Here is a minimal working example. I used the code from sega_sai for some time now without any problems.

from matplotlib.collections import Collection
from matplotlib.artist import allow_rasterization
import matplotlib.pyplot as plt

class ListCollection(Collection):
     def __init__(self, collections, **kwargs):
         Collection.__init__(self, **kwargs)
         self.set_collections(collections)
     def set_collections(self, collections):
         self._collections = collections
     def get_collections(self):
         return self._collections
     @allow_rasterization
     def draw(self, renderer):
         for _c in self._collections:
             _c.draw(renderer)

def insert_rasterized_contour_plot(c):
    collections = c.collections
    for _c in collections:
        _c.remove()
    cc = ListCollection(collections, rasterized=True)
    ax = plt.gca()
    ax.add_artist(cc)
    return cc

if __name__ == '__main__':
    import numpy as np
    x, y = np.meshgrid(*(np.linspace(-1,1,500),)*2)
    z = np.sin(20*x**2)*np.cos(30*y)
    c = plt.contourf(x,y,z,30)

    plt.savefig('fig_normal.pdf')

    insert_rasterized_contour_plot(c)
    plt.savefig('fig_rasterized.pdf')

On my PC this results in:

fig_normal.pdf: filesize is 5810 KByte & needs ~5 sec to render in Adobe Reader

fig_rasterized.pdf: filesize is 60 KByte & renders directly in Adobe Reader

Unfortunately, I did not manage to run solution from this or this answer. However, i found an easy 1 line workaround.

So, it is possible to set rasterization level for axes

ax.set_rasterization_zorder(Z)

in such way all the objects with zorder smaller than Z will be rasterized.

For me it looked somehow like that:

plt.contourf(<all plotting properties>, zorder=-2)
ax.set_rasterization_zorder(-1)

In such way contours are in raster format, but all other objects (lines, text) are vectors on top of it. For my figure the size went from ~4 Mb to ~400 kb.
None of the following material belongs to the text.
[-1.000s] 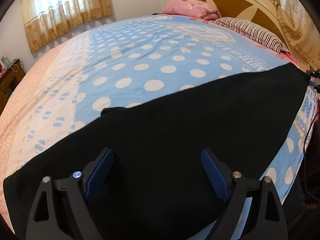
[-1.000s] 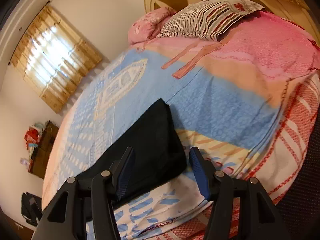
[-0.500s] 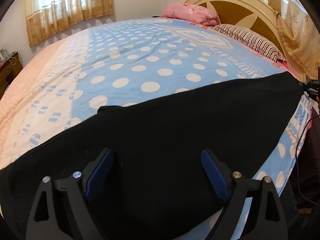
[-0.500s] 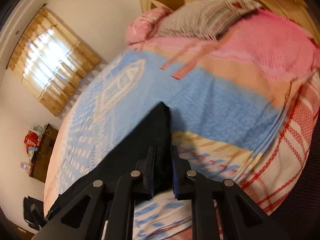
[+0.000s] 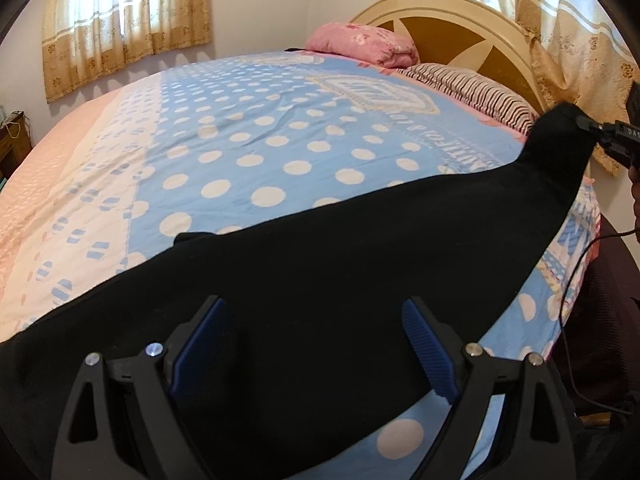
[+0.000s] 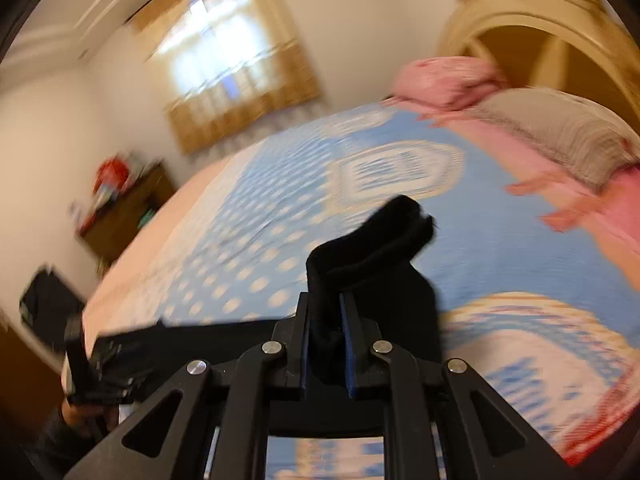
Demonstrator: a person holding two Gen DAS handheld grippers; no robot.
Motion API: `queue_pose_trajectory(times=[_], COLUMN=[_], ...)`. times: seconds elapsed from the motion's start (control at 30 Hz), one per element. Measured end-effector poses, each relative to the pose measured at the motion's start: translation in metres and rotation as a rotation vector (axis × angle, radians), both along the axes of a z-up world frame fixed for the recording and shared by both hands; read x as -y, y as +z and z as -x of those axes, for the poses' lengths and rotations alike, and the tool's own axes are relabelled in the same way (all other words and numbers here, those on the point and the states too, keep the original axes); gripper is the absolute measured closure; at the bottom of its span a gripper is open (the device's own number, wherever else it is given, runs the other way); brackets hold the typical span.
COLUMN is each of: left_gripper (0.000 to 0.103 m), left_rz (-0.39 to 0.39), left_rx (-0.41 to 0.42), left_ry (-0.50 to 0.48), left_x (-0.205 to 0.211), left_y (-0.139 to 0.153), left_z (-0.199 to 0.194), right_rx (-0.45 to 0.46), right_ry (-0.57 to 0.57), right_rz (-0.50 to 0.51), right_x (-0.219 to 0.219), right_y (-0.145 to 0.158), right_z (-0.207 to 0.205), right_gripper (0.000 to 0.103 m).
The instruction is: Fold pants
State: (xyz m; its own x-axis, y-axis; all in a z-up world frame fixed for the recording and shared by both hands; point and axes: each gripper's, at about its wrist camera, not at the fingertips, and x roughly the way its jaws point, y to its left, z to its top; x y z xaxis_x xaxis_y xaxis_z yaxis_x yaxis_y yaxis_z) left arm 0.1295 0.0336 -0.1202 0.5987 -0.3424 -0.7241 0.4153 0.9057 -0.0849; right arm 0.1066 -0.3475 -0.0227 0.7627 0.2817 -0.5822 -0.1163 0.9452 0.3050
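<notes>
1. Since the earlier frames, the right gripper (image 6: 325,344) had gone from spread beside the pants' corner to pinched on it, and that corner had come up off the bed.
2. Its blue pads (image 6: 347,344) pressed a bunch of the black pants (image 6: 372,240) between them at lower centre of the right wrist view, the cloth standing up in a crumpled fold above the fingers; the frame was blurred.
3. In the left wrist view the same gripper showed at the right edge, gripping the raised corner of the pants (image 5: 320,288).
4. The left gripper (image 5: 316,352) stood wide apart at the bottom of its frame, its pads (image 5: 426,356) over the black cloth with nothing clamped; whether they touched it could not be told.
5. The pants lay as a broad black band across the lower half of that frame, on the blue polka-dot bedspread (image 5: 260,152).
6. Beyond, at upper right, a pink pillow (image 5: 360,42) and a striped pillow (image 5: 468,90) sat against the headboard (image 5: 452,8).
</notes>
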Motion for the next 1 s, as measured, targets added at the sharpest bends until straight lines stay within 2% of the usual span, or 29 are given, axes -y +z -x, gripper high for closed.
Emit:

OK, in the end I found the answer to my own question. It required a difficult digging in the matplotlib mailing list, so I am linking here the relevant thread in the hope it will be helpful also for someone else, and possibly easier to find (by the way, no-one replied to the poor guy who sent the message).
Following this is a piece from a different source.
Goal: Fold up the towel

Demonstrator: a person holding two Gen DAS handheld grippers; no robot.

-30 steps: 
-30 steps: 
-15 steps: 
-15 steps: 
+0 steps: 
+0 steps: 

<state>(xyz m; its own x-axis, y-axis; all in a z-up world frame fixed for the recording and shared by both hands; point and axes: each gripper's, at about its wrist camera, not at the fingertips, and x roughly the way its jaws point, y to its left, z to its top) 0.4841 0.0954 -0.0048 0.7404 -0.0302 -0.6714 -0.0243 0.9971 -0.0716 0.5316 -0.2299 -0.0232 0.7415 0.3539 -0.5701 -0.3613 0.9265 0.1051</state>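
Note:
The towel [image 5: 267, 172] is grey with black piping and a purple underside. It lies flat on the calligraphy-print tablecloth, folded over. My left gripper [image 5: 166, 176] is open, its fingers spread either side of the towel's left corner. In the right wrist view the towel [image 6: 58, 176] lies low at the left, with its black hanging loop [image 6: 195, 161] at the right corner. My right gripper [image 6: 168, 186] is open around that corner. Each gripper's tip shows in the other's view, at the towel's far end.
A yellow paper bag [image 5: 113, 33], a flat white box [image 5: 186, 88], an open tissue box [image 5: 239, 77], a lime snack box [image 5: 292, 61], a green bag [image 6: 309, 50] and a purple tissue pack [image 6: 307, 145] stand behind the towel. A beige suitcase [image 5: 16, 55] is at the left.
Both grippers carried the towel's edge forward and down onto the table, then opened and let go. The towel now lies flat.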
I willl summarize here the idea in words. One has to use the set_rasterized method, as sega_sai suggested . However, rather than applying the method to the whole figure, as I explained in my comment, the method has to be applied to the lines that comprise the contour plot. The trick is to first create a "container" for them all and to rasterize that, instead of rasterizing each individual line (which was something I already tried and gives bad results). This works fine. In the discussion I linked you can find the code for doing it.